Data block:
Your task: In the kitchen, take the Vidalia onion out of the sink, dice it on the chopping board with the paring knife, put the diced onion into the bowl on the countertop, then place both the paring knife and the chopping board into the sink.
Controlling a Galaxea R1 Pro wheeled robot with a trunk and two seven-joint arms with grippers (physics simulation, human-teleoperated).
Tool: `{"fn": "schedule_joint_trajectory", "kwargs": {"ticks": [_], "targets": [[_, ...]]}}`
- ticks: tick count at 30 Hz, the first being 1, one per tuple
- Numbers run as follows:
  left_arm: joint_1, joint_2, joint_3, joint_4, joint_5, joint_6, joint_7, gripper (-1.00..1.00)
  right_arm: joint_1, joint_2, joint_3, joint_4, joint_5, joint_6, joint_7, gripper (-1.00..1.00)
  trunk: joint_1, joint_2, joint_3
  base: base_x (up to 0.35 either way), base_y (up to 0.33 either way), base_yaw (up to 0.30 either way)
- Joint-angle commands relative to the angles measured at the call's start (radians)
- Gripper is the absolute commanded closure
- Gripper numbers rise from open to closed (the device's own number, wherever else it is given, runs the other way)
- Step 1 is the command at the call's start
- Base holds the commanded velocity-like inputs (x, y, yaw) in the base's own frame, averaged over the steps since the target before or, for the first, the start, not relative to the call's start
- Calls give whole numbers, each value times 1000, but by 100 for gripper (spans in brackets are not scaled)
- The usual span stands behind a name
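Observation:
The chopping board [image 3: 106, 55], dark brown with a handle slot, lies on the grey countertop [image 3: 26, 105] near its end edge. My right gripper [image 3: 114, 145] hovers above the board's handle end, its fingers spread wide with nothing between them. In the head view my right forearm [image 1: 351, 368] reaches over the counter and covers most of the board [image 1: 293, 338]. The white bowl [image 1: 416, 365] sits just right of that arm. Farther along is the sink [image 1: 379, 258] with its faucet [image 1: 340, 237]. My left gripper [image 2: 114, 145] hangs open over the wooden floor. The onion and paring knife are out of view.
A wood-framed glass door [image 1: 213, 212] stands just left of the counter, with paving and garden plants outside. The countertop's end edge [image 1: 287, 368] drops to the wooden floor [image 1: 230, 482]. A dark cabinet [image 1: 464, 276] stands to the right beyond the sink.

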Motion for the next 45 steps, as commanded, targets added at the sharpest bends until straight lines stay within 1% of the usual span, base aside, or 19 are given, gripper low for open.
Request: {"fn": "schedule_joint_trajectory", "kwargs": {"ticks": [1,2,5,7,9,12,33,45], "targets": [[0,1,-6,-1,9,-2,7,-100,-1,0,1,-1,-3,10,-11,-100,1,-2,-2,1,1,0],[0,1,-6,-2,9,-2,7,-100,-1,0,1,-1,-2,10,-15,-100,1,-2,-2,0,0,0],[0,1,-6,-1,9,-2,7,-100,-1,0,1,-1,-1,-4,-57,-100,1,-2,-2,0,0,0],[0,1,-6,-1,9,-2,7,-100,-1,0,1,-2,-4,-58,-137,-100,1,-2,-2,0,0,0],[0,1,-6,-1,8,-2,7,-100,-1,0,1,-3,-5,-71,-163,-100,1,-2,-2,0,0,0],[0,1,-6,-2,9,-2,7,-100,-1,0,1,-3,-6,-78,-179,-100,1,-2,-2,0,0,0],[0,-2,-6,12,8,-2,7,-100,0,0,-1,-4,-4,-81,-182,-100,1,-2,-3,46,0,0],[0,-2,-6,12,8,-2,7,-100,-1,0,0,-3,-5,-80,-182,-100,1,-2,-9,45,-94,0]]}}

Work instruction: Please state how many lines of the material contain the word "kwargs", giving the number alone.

Your solution: 2